» WORK TASK
Write out the entries below exactly, starting at the first line and stopping after the line that contains "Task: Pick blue"; skip all pictures.

======== DATA EXCERPTS ========

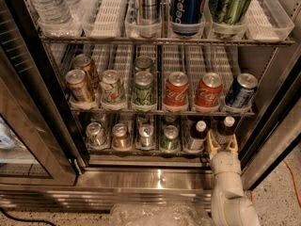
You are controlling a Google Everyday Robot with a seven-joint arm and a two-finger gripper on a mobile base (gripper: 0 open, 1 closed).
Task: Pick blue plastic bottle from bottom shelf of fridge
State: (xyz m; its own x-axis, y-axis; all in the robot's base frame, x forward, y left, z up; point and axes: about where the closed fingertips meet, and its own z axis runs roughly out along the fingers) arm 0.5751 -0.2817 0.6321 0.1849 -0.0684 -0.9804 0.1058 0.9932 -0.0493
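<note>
The fridge (275, 102) stands open with wire racks. On its bottom shelf (141, 150) are four rows of small cans and two white-capped dark bottles at the right. The blue plastic bottle (225, 128) is the rightmost one, upright at the front of its lane. My gripper (222, 145) reaches up from below right. Its pale fingers (211, 142) stand open on either side of this bottle's lower body and hide the label. The similar bottle (197, 134) stands just to the left.
The middle shelf holds several cans, among them two red Coca-Cola cans (176, 91) and a blue can (241, 91) right above the gripper. The fridge's right door frame (270, 140) is close beside my arm. A steel sill (155, 178) and crumpled clear plastic (155, 215) lie below.
</note>
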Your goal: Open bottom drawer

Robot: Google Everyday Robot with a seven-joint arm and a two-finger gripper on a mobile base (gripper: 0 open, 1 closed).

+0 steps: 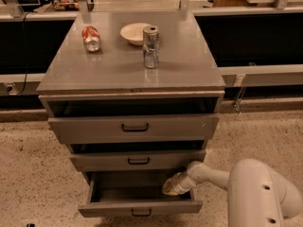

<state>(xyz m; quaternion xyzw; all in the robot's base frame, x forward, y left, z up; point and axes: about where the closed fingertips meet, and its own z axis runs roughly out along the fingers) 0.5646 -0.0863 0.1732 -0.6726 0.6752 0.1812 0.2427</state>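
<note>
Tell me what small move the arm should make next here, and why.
Probably lift the pincer up and back out of the bottom drawer. That drawer already stands well out past the middle drawer above, its inside open to view, and the pincer sits within its right side. The opening looks done, so clearing the arm seems sensible.

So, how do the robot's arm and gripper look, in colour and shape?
The arm is off-white and smooth: a thick rounded segment with two small dark dots, narrowing to a slim tube. The gripper, over the open bottom drawer, looks tan and stubby. No cables show.
</note>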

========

» RESULT
You are controlling a Google Everyday Robot with a seven-joint arm and a two-finger gripper on a mobile base (gripper: 0 open, 1 closed).
Task: Pick blue plastic bottle from bottom shelf of fridge

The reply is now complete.